Assignment ▸
Set down the material exactly as given, please, from its first line through the line that includes "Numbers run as".

Data excerpt ▸
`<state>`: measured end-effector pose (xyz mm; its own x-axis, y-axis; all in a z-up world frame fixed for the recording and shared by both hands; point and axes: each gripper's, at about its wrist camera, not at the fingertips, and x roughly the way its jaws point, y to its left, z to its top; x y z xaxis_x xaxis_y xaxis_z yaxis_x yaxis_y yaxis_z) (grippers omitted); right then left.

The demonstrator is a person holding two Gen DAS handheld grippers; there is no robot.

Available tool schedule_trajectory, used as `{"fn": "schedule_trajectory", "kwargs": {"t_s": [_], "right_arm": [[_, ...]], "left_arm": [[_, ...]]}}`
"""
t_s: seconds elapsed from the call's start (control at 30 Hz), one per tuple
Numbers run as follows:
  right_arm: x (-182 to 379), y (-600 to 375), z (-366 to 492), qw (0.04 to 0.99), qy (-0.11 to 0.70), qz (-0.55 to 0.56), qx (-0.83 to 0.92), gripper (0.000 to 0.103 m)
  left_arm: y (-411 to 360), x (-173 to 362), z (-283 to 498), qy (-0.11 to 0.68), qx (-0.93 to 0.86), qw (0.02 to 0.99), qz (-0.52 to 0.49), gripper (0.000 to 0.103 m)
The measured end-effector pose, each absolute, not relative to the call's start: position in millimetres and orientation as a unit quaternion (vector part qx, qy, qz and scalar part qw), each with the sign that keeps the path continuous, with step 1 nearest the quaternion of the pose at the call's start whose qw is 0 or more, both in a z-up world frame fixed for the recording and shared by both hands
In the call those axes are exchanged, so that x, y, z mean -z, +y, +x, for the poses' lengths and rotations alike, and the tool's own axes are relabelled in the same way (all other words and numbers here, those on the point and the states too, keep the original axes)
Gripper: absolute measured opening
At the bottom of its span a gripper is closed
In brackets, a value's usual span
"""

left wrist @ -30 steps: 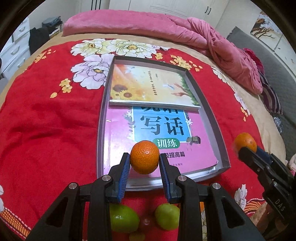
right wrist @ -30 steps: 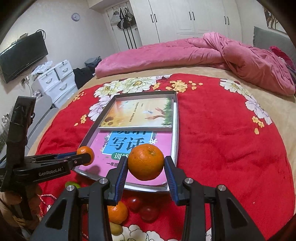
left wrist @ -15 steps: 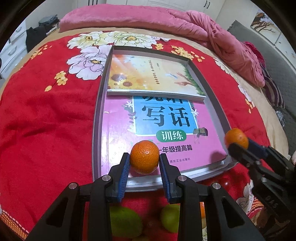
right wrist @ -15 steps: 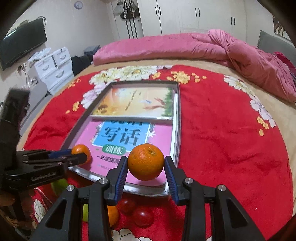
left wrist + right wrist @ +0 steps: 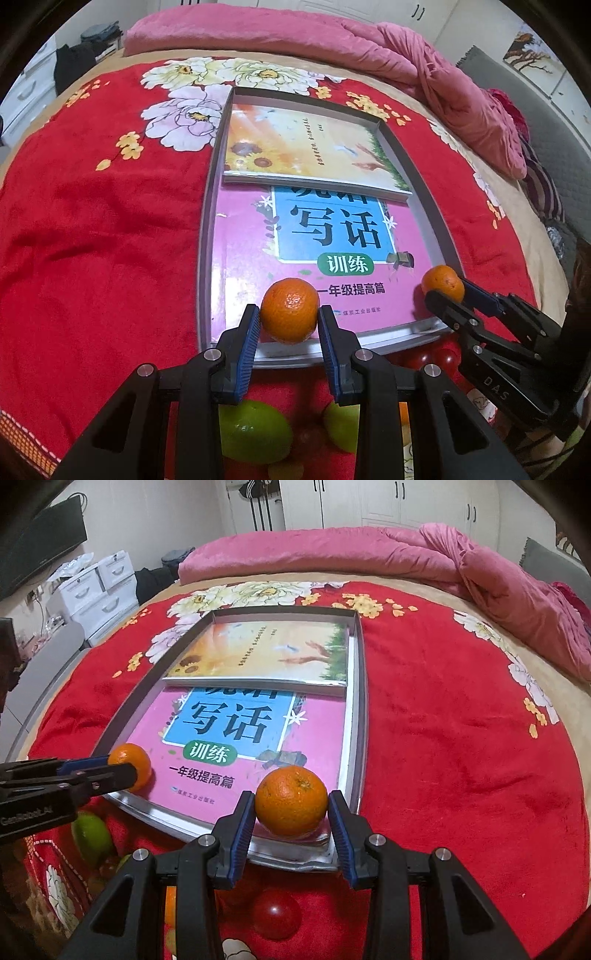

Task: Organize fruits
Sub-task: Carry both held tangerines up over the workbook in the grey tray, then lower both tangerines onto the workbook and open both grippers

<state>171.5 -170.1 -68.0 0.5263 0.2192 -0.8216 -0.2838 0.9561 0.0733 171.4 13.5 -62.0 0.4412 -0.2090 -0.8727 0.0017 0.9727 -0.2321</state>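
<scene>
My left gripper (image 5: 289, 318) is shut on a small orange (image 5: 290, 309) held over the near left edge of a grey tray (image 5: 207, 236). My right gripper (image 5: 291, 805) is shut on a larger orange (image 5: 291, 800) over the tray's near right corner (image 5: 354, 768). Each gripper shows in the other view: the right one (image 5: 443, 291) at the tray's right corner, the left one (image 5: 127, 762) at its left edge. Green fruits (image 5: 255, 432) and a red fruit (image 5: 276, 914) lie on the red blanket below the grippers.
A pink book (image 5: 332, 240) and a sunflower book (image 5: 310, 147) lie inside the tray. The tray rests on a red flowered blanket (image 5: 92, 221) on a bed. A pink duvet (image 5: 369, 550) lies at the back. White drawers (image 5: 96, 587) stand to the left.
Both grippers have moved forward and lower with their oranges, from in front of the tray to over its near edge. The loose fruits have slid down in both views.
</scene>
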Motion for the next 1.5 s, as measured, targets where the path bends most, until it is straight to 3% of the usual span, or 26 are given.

Answer ▸
`<state>`: measured end-effector pose (xyz mm; its own x-axis, y-axis; all in a z-up world frame fixed for the recording and shared by both hands; point and axes: each gripper's, at about its wrist camera, not at the fingertips, and x roughly the way its jaws point, y to its left, z to its top; x y z xaxis_x xaxis_y xaxis_z yaxis_x yaxis_y yaxis_z) (grippers omitted); right then left.

The demonstrator is a person holding two Gen DAS handheld grippers; there is no robot.

Available tool schedule_trajectory, used as `{"fn": "schedule_trajectory", "kwargs": {"t_s": [_], "right_arm": [[_, ...]], "left_arm": [[_, ...]]}}`
"""
t_s: seconds elapsed from the call's start (control at 30 Hz), one per tuple
Numbers run as follows:

This exercise has no more to it.